Talk Here In Matagorda About Bringing Back The Big The Bad And The Ugly Fighing Tournament. For Those Of You Who Do Not Know Or Remember It Was One OF Sam Hallmark's Fishing TournamentS That Used To Be Held At The Landing. I Am Really Going To Try And Push To Get The Tournament Back For This Season. It Always Had A Decent Boat Turnout And The Public Turnout Was Always High. I Mean Who Doesn't Want To See A Big Shark! What Are Your Thoughts And Who Would Be Willing To Fish? Does Anybody Have A Copy Of The Old Rules?

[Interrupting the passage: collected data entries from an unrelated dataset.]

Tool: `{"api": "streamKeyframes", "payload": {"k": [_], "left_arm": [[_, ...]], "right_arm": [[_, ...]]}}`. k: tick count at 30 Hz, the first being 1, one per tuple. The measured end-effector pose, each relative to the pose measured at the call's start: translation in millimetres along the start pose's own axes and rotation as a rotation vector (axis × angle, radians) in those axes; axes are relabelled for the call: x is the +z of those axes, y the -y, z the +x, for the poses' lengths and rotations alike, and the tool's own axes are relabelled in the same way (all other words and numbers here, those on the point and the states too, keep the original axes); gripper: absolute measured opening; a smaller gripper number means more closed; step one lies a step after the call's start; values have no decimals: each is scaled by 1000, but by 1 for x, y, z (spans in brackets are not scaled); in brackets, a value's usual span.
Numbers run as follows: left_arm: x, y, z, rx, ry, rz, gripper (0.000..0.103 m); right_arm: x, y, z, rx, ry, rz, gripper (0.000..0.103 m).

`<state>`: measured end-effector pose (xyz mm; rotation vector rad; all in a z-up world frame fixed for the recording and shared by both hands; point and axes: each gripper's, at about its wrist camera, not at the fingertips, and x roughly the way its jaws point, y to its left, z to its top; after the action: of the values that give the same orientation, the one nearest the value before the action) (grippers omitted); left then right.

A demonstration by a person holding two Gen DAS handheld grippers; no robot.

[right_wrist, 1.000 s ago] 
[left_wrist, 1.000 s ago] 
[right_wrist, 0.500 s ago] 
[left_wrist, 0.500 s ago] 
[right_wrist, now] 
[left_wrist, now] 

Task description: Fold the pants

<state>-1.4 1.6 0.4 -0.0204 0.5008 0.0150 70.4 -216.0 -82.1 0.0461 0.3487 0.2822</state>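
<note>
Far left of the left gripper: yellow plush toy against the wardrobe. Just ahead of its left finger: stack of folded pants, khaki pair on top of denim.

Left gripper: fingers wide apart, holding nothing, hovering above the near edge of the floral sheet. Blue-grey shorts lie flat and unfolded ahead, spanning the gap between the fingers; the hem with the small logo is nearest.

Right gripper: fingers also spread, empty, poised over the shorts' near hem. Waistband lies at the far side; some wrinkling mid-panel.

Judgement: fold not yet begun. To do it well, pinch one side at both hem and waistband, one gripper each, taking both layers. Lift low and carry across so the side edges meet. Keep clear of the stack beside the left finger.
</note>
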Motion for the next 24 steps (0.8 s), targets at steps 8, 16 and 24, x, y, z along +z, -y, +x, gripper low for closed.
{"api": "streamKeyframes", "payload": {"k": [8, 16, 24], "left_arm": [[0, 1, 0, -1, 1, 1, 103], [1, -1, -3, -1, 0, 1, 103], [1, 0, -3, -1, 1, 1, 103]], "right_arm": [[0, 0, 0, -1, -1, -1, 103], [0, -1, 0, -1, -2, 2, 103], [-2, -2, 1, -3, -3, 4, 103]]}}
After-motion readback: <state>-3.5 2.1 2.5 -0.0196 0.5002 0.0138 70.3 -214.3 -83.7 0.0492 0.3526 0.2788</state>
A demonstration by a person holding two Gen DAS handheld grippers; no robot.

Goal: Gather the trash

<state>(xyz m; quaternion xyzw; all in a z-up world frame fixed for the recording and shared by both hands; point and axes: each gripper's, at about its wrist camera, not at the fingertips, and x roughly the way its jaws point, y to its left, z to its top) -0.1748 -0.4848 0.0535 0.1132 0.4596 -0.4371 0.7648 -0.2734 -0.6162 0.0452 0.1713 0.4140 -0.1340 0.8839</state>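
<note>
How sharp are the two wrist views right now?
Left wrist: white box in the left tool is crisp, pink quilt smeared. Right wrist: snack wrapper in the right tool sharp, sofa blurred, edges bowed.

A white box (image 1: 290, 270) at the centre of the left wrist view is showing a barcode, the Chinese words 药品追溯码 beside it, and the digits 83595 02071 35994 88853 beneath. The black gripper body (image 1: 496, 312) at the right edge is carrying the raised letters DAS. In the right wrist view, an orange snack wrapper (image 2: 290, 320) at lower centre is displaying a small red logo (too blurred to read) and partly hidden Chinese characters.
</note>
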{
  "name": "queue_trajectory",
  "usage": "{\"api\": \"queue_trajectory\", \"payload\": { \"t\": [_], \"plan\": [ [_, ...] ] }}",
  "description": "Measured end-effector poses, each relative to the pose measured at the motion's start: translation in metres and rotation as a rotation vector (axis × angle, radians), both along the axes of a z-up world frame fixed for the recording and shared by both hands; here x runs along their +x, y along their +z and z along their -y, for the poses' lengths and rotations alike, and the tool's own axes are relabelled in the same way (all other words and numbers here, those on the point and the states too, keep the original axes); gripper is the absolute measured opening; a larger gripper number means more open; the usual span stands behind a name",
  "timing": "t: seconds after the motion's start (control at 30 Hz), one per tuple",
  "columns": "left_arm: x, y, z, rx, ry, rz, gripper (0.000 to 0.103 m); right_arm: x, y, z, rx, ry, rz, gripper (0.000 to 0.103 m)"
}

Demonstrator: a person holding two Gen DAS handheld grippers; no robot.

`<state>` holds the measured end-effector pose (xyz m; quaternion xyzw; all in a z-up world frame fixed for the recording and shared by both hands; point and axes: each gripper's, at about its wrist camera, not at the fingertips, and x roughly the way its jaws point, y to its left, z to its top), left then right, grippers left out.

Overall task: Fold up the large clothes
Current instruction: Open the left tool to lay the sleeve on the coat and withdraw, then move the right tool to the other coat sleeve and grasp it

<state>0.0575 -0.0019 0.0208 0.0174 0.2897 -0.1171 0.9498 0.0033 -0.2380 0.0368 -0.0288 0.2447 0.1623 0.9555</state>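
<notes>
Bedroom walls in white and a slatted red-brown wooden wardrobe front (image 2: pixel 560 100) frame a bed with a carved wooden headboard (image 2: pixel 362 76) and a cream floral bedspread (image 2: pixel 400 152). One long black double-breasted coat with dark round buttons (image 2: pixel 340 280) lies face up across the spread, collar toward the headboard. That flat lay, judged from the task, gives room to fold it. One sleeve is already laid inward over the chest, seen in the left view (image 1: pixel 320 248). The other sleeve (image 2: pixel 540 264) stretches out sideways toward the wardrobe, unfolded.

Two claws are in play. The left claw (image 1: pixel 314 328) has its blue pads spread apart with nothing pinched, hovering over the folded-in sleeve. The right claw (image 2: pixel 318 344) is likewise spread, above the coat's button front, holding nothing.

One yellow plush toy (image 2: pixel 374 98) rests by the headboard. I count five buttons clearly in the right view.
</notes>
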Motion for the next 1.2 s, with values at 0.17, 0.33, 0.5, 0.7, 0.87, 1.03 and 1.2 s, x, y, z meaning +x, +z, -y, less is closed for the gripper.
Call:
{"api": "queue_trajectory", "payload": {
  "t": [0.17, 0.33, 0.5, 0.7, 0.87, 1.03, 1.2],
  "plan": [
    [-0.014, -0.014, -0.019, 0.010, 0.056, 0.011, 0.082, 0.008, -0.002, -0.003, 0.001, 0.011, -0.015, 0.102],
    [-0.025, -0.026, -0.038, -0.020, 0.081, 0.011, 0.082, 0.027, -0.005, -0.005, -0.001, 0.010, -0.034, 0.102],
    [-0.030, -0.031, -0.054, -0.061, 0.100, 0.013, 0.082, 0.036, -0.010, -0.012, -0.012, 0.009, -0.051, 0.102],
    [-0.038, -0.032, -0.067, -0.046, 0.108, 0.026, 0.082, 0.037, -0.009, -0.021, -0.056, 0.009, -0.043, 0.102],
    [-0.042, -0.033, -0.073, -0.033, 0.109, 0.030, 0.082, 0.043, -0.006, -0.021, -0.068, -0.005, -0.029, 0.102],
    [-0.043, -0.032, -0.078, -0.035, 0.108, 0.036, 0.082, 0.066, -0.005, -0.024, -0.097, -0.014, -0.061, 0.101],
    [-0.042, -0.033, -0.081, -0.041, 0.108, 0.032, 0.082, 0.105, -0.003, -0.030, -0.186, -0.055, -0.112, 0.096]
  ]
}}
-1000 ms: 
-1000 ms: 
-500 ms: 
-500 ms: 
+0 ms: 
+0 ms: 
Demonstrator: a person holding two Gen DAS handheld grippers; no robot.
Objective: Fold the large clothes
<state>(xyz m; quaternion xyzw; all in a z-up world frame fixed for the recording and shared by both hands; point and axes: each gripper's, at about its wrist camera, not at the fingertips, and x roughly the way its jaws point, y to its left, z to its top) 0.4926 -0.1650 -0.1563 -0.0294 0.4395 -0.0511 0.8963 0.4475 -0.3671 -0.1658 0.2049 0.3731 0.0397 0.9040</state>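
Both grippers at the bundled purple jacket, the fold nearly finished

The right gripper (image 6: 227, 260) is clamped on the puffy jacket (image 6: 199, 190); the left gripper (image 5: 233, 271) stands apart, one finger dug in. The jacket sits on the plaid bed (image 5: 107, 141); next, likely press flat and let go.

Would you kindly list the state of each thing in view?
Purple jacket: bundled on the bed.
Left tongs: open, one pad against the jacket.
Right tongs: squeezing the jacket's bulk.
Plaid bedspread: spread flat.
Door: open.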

The Tournament Was An Entry Plus Calcutta, With Calcutta Insurance.

No Cow Products Or Anything Not Fish Based.

2 Day Tournament With A Weigh In Both Days.

No Sharks Under 100 Pounds Allowed To Weigh In.

Your Thoughts Are Appreciated,

Bubba Simons


----------



## Jolly Roger (May 21, 2004)

Not a big fan of any tournamnets that kill sharks. Kinda a step backwards


----------



## Fish-a-mon (May 21, 2004)

Cpr 99.8%.


----------



## matagordabubba (Jul 21, 2005)

*Great Point*

That's A Great Point, Maybe The New Big Bad And Ugly Should Be Run Like The Shark Shows In Florida On A Points System And You Measure The Length Of The Shark And Get Bonus Points For The Release And Type Of Release. (ex. Hook Left In No Bonus, Hook Removed = Bonus)


----------



## Jolly Roger (May 21, 2004)

matagordabubba said:


> That's A Great Point, Maybe The New Big Bad And Ugly Should Be Run Like The Shark Shows In Florida On A Points System And You Measure The Length Of The Shark And Get Bonus Points For The Release And Type Of Release. (ex. Hook Left In No Bonus, Hook Removed = Bonus)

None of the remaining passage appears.